Heya, So, since I’ve learnt to accept myself and who I am, etc. I’ve gone through the unfortunate process of coming out. I say unfortunate in the sense that I hate that it exists. But that’s another subject. I’ve told a total of 4 people now, and two of those people responded at first by saying: “That’s fine. I’m cool with it. I kind of knew all along, though.” That reply upsets me a lot. It shouldn’t, because it only goes to show how right I am in discovering this about myself. But it does. It sort of ruins the image I had in my mind of being able to fly under some people’s gaydar. I thought I was pretty good at hiding it. The fact someone else guessed it, just means I wasn’t the good at hiding it. Does anyone else feel like this?
I don't they guessed it as much as when you admit to being Bi, They start to see the "connections", And suspicions they would've had with anyone else suddenly become more "real"! So I wouldn't take this as an insult, But maybe rather a feeble attempt on their part to show you they've cared for you, Even if they did think you were of another sexuality that isn't always so accepted! Hope it goes well!
A lot of people like to pretend they are smarter and more perceptive than they really are. Me too. Don't be upset about it; they probably aren't.
A lot of the time, I suspect that they don't actually know. They just don't know any other way to react to the news and the first thing that comes to mind it "oh I knew that".
For a long time I was deathly afraid that I set off everyone's gaydar. This is when I was deeply in a closet full of anxiety and self-loathing. Now if someone were to tell me that they had a feeling I wasn't straight I'd be fine, because they were my friend even though they suspected it.
I have had people come out to me that I was pretty sure I knew. It's a relief when it's out because you don't want to out someone before they're ready and presume they want to be out at all. I see your point though, we all want our privacy and share what and with whom on our terms.
I wouldn't go as far to say that most people aren't perceptive enough to know as that is very presumptuous, rather many people simply aren't as good at hiding it as they believe they are. It can be difficult to pick out someone who is fine with their sexuality, but doesn't share it with everyone; however, its far easier to pick out someone who is actively trying to hide it. It's no different than with a crush. If you nonchalantly deny it, most people are going to take your word for it. Though if you get defensive and paranoid, people are going to be more inclined to believe that there is something more to it. The fact is that there are really only two types of people who are going to go out of their way to convince those around them that they're heterosexual: homophobes and closeted homosexuals. If you aren't the former than chances are you're the latter. Ironically the better you think you are at hiding and covering up your tracks, the more questions will likely be raised about you.
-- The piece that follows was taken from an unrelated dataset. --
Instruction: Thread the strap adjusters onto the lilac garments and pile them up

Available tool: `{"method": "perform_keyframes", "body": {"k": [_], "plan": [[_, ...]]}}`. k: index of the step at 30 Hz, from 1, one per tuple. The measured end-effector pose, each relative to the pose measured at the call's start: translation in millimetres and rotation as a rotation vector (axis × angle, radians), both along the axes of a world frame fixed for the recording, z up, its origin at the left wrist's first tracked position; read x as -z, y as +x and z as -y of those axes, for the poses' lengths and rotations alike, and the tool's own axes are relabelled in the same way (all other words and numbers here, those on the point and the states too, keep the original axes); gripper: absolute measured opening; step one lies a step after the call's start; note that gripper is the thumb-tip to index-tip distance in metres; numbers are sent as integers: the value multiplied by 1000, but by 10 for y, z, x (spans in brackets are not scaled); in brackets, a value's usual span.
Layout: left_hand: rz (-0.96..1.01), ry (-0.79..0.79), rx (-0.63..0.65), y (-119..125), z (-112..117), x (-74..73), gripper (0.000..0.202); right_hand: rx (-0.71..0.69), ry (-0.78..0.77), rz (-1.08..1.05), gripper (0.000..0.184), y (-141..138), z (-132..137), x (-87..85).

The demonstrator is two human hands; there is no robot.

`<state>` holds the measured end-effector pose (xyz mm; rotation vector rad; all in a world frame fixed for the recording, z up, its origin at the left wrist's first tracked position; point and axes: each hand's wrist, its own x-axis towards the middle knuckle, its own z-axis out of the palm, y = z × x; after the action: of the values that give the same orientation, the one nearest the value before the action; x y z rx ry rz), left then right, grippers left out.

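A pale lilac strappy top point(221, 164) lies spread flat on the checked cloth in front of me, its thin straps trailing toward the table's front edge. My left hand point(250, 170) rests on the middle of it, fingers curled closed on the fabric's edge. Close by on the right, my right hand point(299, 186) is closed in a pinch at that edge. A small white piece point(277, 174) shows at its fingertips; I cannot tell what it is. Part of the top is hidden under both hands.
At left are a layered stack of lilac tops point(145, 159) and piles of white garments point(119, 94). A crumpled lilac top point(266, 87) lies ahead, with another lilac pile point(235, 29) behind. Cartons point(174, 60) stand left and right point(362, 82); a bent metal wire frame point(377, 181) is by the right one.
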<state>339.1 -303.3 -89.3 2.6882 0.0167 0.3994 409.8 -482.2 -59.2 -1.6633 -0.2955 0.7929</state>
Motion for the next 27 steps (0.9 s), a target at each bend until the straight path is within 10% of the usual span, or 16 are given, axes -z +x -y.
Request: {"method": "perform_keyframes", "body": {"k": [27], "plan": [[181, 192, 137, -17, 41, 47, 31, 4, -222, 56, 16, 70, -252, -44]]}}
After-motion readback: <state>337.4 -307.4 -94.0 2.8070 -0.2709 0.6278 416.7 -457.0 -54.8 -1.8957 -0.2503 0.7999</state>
LOL, I kind of have the same reaction. Like my coming out isn't a murder mystery that people ned to pretend that they figured out all along.
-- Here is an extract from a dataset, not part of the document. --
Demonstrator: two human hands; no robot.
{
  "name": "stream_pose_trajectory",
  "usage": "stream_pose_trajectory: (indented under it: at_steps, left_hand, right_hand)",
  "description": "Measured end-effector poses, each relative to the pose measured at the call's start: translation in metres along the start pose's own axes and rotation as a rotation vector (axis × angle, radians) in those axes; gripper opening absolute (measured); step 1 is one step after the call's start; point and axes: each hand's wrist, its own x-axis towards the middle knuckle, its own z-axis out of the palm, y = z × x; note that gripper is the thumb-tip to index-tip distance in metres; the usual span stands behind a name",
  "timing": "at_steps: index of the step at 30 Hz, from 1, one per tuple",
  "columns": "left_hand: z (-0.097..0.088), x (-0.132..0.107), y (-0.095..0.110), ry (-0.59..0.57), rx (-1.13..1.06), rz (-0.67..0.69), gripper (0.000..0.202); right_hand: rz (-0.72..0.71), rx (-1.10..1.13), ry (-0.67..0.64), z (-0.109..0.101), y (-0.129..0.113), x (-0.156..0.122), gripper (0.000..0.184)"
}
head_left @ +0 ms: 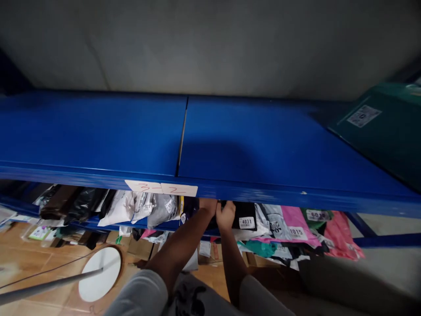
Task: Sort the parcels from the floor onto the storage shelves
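Both my arms reach down to the row of parcels under the front edge of the blue shelf. My left hand is mostly hidden by the shelf edge, and its fingers do not show. Beside it, my right hand has its fingers bent and closed on a black parcel, whose outline is dark and partly covered. Just right of that hand lies a black bag with a white label reading 4031. Left of my left hand sit a dark purple parcel and a grey mailer bag.
The blue shelf crosses above the parcels, with a "3-2" sign on its edge. A teal box stands at its right end. A pink bag lies to the right. On the floor is a white disc base with a pole.
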Motion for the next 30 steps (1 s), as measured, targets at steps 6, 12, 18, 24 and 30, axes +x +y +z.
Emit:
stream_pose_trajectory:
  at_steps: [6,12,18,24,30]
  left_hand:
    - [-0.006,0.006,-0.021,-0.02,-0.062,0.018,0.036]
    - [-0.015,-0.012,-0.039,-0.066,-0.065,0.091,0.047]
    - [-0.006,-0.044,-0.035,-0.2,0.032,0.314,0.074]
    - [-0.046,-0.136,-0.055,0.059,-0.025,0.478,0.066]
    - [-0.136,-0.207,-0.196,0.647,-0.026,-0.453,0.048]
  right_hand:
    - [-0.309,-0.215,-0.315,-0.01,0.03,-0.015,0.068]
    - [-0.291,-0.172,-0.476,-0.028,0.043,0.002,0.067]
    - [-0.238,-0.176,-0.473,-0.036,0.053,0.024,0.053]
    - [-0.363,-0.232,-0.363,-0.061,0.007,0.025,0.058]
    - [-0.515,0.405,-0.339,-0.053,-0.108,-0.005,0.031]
The two people who I came out to basically openly assumed that I was and kept perpetually asking until I finally gave in. Was I mad? Well, no, not at them, but I was mad at myself for apparently being so obvious, and it truly scares the hell out of me since I'm still not at all ready to be out and proud, and would die if certain people found out, but at the same time it was a bit of a relief to have someone know without being shocked and appalled.
Oh, I absolutely feel the same way. I struggled (and to a certain extend still do) struggle with my sexuality. Coming out is really hard. So, when I finally build up the courage to share this people people and they say "Oh, I knew." it does upset me. It's like they can't know because sometimes I still don't completely know. It's so passive and I feel like it undermines what I've gone through to come out to myself and to others.
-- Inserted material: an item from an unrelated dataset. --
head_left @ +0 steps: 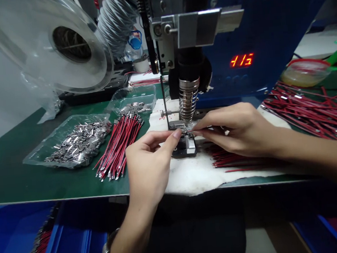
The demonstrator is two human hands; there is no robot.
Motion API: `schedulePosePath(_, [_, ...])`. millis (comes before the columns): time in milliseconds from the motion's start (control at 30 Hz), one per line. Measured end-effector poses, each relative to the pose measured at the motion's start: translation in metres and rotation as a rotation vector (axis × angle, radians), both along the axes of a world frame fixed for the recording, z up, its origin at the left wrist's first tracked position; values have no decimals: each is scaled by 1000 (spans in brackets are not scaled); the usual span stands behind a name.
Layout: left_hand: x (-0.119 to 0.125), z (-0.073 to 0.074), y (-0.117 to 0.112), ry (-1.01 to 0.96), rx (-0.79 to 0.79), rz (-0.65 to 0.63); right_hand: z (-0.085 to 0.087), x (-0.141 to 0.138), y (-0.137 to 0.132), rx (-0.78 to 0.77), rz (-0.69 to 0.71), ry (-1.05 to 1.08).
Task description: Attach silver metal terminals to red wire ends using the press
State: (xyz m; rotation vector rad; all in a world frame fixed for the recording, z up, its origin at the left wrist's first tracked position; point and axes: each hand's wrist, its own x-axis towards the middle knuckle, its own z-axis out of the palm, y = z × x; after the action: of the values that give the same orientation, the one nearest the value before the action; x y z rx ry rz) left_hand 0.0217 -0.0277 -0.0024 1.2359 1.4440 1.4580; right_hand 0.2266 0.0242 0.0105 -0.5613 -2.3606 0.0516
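Observation:
Both hands meet at the small metal die (189, 144) under the spring-loaded head (188, 95) of a blue press (254, 24). From the left, my left hand (152, 159) pinches thumb against forefinger at the die; whatever lies between the fingertips is too small to make out. My right hand (236, 130) comes in from the other side, thumb and forefinger pressed together close to the die, and what they hold is hidden too. Below the right hand lies a bundle of red and black wires (227, 158) on a white cloth (187, 176).
Left on the green table (7, 168) are a clear tray of metal terminals (78, 142), a wire bundle (118, 146) and a second tray (133, 102). A large reel (39, 39) overhangs them. More wires (311, 110) and a red-rimmed tub (305, 73) are at right; blue bins (69, 241) sit below.

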Motion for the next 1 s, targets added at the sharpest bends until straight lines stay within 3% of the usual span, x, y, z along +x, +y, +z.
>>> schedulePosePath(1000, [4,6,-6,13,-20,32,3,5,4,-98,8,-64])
When I came to the conclusion that I was Demi, I didn't tell anyone but a select few people at my university. But one day I making a post in the Universities Pride facebook page and my sister messaged me and asked if I was Ace and I said yea, and she I knew it. I was kinda upset when she said that. Mind you I had been in a 2hr long facebook debacle, just prior to this, so I was still working through everything that happened. It took me about two days to work through that debacle, but that is neither here nor there. I asked her why she never said anything before hand, and she I was in Narnia. I mean it is not a bad thing that she knows, but she could have said something sooner. I might not have believed her, but the whole I knew it part upset me.
Well, what is the advice we give to people when they find out a person is gay, bi, etc. and want to know if they should confront them about it? Well tell them to wait and let the person come out to them. So maybe people are just waiting for us to tell them. When I told one of my friends, he already knew. I took it as reassurance that he was okay with it, because it was like him telling me "I've known all this time and I'm still you're friend." I also was afraid he wouldn't believe because I don't fit any of the gay stereotypes. I will say this, I'm pretty sure when someone does say it, they're just trying to make us feel better or make us feel more accepted. That's my take at least.